Departure to the Picture

With the appearance of concept art in the 1970s and new media a little later, the picture, traditionally defined as a visual representation on a two-dimensional surface, lost the privileged position it had been acquiring for centuries. The picture is, however, “knocking on our door” again, as one might describe a kind of revival of this medium. This trend, made official back in 2003, when Italian critic and curator Francesco Bonami at the Venice Biennial put together a sort of retrospective of modern painting, increasingly makes the medium the focus of our exploration and attention. Despite the omnipresent digitalization and technologies that bring something new every day, the picture, as it turned out, has remained a cornerstone of the art system.


In his latest series of works titled “Inscription,” Djordje Stanojevic continues to explore the expressive possibilities of a picture as visual representation. Be it oil on canvas or a photograph, the starting point and principles are the same. For Djordje Stanojevic, the picture is mental space. It is not physically given, an object of examination or a simple product. It is a spiritual world into which the artist goes, as he puts it himself: “… sometimes I have nowhere else to go but into a picture.” Still, that does not mean escapism – refusal to accept reality and all it brings. Stanojevic is aware of its varieties, the processes that shape the “real” world and all those events that affect everyday life. His departure into a picture is a conscious and responsible decision. The field of his activity is painting that delves into its own ontological purpose, the vitally bitter and precise essence. Through color, line and other, specifically visual i.e. painting acts, the artist wants to give this medium back its functionality, to achieve its long lost “honesty,” that modernist quality blamed for the lulled bourgeois l’art pour l’artism.


Stanojevic’s art is, however, far from “pure” elitist formalism – to him it is an object, practice, a workday; it is a dream, a desire, a thought. But, above all, his art is deeply humane, just as Stanojevic, as an artist, deals with humanity, spirituality. His subject is man, but not as any particular individual, but as a being, as a universal category. Inspired by the dichotomy of man’s earthly existence, Stanojevic’s picture represents the symbolic man contained in a sort of agon between fate and control – i.e. the struggle to control his own life. This “representation” is structured symbolically: in lines – like the lines of “fate,” i.e. the lines we all have on the palms of our hands and the lines on an old face. They are an inscription, a given, we cannot affect them or change them. In his pictures, Stanojevic “writes” these inscriptions, consciously striving to reproduce them as individualized geographies, drawn as both a predestination and a consequence, or as he says himself: “… the geography of life, the very being. Happiness, pain, mistakes, wandering…”

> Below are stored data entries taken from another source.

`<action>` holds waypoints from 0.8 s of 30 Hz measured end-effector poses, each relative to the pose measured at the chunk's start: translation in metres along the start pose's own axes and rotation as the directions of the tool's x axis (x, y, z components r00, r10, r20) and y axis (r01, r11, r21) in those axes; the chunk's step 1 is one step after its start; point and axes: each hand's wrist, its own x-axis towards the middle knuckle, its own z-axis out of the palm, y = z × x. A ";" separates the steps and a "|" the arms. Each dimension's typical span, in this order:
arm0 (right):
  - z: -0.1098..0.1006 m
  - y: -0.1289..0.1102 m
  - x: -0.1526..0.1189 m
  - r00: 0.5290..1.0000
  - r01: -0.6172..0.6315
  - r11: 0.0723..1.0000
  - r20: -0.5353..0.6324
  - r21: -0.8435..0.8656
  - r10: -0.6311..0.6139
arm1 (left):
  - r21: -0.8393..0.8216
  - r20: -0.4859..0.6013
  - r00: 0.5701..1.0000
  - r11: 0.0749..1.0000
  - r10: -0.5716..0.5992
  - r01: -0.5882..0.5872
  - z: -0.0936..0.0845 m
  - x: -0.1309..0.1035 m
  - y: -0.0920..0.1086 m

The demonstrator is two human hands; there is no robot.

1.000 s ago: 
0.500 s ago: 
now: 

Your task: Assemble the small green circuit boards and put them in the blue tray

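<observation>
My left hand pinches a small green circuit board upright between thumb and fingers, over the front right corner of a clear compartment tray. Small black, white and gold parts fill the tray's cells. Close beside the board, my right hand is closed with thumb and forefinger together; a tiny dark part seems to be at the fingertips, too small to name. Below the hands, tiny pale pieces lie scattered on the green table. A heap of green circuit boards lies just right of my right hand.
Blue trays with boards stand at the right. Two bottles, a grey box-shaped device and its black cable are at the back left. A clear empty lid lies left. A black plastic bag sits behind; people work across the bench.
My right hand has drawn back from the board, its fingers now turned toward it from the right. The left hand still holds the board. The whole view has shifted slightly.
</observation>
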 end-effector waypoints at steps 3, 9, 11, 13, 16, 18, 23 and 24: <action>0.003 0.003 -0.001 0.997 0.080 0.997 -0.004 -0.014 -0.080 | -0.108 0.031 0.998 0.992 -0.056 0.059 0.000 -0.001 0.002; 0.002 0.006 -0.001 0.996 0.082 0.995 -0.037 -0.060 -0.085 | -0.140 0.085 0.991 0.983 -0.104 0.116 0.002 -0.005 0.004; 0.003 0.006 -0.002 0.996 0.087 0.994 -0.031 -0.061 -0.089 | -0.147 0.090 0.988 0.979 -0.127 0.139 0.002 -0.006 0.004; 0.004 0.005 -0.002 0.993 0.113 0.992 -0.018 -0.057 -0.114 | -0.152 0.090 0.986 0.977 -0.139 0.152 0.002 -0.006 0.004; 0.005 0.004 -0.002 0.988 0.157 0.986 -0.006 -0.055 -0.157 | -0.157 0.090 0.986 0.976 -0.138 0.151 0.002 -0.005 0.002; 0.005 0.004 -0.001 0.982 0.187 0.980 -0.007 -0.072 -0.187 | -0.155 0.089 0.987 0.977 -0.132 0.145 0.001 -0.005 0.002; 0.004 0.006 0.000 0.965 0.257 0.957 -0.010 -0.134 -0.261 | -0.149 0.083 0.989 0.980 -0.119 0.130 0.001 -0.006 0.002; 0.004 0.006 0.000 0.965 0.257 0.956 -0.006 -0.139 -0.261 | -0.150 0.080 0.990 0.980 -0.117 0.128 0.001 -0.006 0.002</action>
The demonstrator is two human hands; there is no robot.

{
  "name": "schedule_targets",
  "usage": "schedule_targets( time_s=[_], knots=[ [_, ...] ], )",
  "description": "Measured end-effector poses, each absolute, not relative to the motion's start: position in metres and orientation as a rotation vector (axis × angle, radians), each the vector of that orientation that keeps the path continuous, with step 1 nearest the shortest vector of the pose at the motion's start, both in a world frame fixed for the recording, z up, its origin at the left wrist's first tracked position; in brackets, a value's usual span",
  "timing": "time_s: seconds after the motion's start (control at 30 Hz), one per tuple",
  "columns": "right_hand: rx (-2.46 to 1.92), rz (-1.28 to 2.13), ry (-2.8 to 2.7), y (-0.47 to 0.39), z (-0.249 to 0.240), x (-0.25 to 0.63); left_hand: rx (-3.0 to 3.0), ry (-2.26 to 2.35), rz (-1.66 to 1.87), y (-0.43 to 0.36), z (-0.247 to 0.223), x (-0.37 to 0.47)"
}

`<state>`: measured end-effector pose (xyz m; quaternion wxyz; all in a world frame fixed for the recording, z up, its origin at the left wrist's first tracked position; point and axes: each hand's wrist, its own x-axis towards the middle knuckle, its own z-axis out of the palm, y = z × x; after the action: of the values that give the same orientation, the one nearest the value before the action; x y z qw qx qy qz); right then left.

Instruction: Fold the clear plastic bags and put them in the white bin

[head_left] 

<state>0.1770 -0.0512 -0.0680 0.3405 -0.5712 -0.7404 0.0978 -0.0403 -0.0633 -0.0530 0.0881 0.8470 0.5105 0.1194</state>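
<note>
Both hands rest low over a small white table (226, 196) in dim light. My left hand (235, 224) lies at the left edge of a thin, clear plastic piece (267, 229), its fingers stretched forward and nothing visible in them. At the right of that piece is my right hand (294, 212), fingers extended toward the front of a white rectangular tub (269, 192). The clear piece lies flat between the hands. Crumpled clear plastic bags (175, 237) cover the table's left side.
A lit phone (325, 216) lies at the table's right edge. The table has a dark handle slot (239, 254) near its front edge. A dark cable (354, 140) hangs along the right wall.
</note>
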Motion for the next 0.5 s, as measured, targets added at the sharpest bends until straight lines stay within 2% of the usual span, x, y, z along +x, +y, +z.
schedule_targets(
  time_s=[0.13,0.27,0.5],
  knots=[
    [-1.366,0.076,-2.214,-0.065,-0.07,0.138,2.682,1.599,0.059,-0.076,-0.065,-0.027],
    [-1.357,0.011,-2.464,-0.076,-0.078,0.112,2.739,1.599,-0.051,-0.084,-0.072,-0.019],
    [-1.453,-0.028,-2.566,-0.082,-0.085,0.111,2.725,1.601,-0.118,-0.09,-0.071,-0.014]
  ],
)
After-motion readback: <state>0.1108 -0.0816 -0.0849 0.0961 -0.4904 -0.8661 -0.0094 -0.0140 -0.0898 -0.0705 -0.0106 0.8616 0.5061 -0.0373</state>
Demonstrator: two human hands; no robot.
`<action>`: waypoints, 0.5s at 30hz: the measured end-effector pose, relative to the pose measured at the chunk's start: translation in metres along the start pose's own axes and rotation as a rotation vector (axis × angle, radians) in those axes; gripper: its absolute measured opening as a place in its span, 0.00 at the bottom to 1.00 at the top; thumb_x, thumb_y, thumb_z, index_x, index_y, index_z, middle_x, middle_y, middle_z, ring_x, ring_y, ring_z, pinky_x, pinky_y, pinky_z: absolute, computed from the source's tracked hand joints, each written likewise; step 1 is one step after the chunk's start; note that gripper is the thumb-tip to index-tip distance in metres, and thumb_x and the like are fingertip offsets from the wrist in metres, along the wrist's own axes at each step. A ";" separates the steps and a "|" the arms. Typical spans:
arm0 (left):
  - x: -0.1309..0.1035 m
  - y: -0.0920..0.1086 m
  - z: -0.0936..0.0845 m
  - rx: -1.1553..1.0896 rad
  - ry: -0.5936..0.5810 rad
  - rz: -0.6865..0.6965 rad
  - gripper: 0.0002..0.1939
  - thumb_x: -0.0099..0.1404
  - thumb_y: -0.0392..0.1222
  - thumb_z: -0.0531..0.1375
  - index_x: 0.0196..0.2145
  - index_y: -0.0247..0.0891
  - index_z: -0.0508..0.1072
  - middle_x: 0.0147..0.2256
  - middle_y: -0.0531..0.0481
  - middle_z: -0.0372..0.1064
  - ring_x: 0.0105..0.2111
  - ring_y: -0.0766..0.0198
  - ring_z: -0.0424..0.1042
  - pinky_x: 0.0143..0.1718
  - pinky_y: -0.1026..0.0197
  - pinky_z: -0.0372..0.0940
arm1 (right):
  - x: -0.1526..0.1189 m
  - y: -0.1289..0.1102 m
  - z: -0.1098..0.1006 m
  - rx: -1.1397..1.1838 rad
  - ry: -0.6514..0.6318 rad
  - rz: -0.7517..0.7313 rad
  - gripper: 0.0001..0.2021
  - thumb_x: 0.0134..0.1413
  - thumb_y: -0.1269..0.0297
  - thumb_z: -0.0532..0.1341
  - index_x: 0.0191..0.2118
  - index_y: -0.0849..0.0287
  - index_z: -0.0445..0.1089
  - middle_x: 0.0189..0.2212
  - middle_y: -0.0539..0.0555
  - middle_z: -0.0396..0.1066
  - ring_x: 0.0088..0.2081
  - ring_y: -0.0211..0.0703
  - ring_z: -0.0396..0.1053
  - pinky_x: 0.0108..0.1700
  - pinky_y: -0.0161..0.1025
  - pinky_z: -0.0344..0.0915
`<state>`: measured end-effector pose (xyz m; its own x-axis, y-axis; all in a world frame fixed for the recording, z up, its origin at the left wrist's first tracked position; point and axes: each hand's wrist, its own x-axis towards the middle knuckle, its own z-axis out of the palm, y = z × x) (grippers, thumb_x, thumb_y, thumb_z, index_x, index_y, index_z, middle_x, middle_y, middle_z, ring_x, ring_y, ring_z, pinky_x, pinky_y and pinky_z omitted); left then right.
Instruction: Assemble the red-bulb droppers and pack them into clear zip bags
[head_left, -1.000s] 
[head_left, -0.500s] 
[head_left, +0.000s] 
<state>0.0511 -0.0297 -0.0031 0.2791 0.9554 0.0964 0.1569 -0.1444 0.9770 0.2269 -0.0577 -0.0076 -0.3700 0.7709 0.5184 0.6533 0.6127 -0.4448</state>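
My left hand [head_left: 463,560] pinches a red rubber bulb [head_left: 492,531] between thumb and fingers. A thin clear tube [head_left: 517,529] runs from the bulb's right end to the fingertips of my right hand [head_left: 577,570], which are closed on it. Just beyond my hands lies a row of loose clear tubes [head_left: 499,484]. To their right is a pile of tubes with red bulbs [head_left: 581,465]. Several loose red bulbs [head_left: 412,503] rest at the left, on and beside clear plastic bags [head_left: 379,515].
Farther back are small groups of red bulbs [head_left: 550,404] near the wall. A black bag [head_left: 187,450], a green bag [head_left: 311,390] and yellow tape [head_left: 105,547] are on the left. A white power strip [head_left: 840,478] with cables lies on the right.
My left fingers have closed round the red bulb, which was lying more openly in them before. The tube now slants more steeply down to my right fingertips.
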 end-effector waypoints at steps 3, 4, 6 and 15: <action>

Inspired by the eternal Tarkovsky, Stanojevic has strongly articulated the tendency he was close to in his earlier works. It is the idea of painting of the sum of “ordinary” human experiences and one, deep aspect of the human – faith. Faith and spirituality, embodied in the reflection, in the relation between earth and sky, in the look upward, in trust, hope, in seeking sense in nonsense, logic in coincidence, learning in what cannot be learned. Using the simple, traditional, vocabulary of painting, Stanojevic’s painting is primarily a document of visual signs, it is open and bravely reduced to its essence – to the code, which, once revealed, becomes close to everyone.